■ **Instructions for the task**
From the line that has "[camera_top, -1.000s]" down to the final line of the listing below, transcribe every line exactly, and only those.

■ **Source material**
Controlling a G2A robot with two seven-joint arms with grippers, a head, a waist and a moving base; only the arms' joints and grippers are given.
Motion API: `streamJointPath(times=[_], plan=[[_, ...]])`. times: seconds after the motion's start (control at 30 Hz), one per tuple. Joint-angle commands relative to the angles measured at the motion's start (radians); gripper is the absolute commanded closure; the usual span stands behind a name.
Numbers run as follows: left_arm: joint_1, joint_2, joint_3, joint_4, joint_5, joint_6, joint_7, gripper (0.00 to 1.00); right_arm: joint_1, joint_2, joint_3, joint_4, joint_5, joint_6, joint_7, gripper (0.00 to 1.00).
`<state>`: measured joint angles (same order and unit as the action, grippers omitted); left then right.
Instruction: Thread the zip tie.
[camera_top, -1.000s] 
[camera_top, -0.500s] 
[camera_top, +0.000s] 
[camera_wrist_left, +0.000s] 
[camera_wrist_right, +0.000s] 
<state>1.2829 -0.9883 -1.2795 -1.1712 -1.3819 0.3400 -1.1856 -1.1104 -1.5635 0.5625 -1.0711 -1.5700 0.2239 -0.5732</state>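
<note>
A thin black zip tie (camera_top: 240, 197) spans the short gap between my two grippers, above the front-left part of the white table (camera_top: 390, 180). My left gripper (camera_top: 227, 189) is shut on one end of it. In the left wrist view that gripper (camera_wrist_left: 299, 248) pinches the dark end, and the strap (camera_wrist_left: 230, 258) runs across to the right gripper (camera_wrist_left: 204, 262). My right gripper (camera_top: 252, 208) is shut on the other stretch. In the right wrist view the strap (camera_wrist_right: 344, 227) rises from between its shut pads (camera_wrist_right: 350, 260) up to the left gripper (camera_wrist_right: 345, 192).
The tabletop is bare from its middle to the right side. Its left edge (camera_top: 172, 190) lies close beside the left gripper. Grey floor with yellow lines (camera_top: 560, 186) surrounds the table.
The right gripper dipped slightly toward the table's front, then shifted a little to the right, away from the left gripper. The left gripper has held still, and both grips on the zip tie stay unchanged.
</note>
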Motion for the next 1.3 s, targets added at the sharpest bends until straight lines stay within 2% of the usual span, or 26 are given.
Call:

■ **Written answer**
[camera_top, -1.000s] 
[camera_top, -0.500s] 
[camera_top, +0.000s] 
[camera_wrist_left, +0.000s] 
[camera_wrist_right, +0.000s] 
<state>1.2829 -0.9883 -1.2795 -1.1712 -1.3819 0.3400 -1.1856 -1.1104 -1.5635 0.5625 -1.0711 -1.5700 0.2239 -0.5732</state>
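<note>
A thin black zip tie (camera_top: 240, 197) spans the short gap between my two grippers, above the front-left part of the white table (camera_top: 390, 180). My left gripper (camera_top: 227, 189) is shut on one end of it. In the left wrist view that gripper (camera_wrist_left: 299, 248) pinches the dark end, and the strap (camera_wrist_left: 230, 258) runs across to the right gripper (camera_wrist_left: 204, 262). My right gripper (camera_top: 252, 208) is shut on the other stretch. In the right wrist view the strap (camera_wrist_right: 344, 227) rises from between its shut pads (camera_wrist_right: 350, 260) up to the left gripper (camera_wrist_right: 345, 192).
The tabletop is bare from its middle to the right side. Its left edge (camera_top: 172, 190) lies close beside the left gripper. Grey floor with yellow lines (camera_top: 560, 186) surrounds the table.
The right gripper dipped slightly toward the table's front, then shifted a little to the right, away from the left gripper. The left gripper has held still, and both grips on the zip tie stay unchanged.
</note>
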Motion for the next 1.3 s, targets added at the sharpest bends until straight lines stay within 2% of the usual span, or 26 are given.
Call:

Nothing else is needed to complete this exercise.